Take is lazy and supports early termination.
Example:
iter := itertools.ToIter([]int{1, 2, 3, 4, 5})
first3 := iter.Take(3).Collect()
// first3 is []int{1, 2, 3}
func (*Iterator[V]) TakeWhile ¶
TakeWhile returns a new iterator that yields elements while the predicate is true. Once the predicate returns false for an element, iteration stops.
Example:
iter := itertools.ToIter([]int{1, 2, 3, 4, 5, 1, 2})
result := iter.TakeWhile(func(x int) bool { return x < 4 }).Collect()
// result is []int{1, 2, 3}
func (*Iterator[V]) ToLower ¶
ToLower converts string elements to lowercase. Non-string elements are unchanged.
Example:
iter := itertools.ToIter([]string{"HELLO", "WORLD"})
lower := iter.ToLower().Collect()
// lower is []string{"hello", "world"}
func (*Iterator[V]) ToUpper ¶
ToUpper converts string elements to uppercase. Non-string elements are unchanged.
Example:
iter := itertools.ToIter([]string{"hello", "world"})
upper := iter.ToUpper().Collect()
// upper is []string{"HELLO", "WORLD"}
func (*Iterator[V]) TrimSpace ¶
TrimSpace trims whitespace from string elements. Non-string elements are unchanged.
Example:
iter := itertools.ToIter([]string{" hello ", " world "})
trimmed := iter.TrimSpace().Collect()
// trimmed is []string{"hello", "world"}
func (*Iterator[V]) Union ¶
Union returns an iterator that yields elements from both iterators without duplicates.
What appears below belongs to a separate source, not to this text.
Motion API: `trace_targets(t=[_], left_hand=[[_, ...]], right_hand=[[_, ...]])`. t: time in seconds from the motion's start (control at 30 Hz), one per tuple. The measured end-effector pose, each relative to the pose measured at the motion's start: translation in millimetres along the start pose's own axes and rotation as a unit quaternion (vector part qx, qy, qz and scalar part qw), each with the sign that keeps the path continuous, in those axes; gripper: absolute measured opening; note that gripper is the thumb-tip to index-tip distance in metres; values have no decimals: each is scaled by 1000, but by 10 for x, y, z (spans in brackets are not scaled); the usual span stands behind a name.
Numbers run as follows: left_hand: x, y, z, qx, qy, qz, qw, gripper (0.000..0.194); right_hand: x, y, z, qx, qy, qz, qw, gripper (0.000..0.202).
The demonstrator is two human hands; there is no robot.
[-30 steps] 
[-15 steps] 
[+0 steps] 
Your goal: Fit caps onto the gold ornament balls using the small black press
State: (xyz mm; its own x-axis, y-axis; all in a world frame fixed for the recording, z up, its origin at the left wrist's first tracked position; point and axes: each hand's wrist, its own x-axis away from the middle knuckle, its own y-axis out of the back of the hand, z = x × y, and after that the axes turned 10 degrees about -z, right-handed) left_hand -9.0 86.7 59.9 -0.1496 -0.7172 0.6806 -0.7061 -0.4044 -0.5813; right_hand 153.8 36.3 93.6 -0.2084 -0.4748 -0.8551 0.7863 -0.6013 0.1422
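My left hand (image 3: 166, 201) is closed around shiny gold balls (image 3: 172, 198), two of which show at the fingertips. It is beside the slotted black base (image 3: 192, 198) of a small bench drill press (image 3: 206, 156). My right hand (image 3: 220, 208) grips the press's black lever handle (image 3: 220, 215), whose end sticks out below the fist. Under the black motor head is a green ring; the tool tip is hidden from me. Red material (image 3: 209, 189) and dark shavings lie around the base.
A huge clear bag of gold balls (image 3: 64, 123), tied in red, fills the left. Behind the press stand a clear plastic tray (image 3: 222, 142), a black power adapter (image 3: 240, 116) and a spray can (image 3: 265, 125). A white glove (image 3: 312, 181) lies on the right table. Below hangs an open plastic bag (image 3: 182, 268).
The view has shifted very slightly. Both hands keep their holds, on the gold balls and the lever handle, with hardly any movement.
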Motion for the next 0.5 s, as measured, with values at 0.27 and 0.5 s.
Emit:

The keyFunc extracts a comparable key to detect duplicates.
Note: This method consumes both iterators and tracks seen keys in memory.
Example:
iter1 := itertools.ToIter([]int{1, 2, 3})
iter2 := itertools.ToIter([]int{3, 4, 5})
union := iter1.Union(iter2, func(x int) any { return x }).Collect()
// union is []int{1, 2, 3, 4, 5}
func (*Iterator[V]) Unique ¶
Unique returns a new iterator that yields only unique elements based on the key function. The keyFunc extracts a comparable key from each element.
Each iteration creates a fresh set for tracking seen elements, making it safe to iterate multiple times.
Example:
iter := itertools.ToIter([]int{1, 2, 2, 3, 3, 3, 4})
unique := iter.Unique(func(x int) any { return x }).Collect()
// unique is []int{1, 2, 3, 4}
type Productable ¶
type Productable interface {
constraints.Integer | constraints.Float | constraints.Complex
}
Productable is a constraint for types that support multiplication.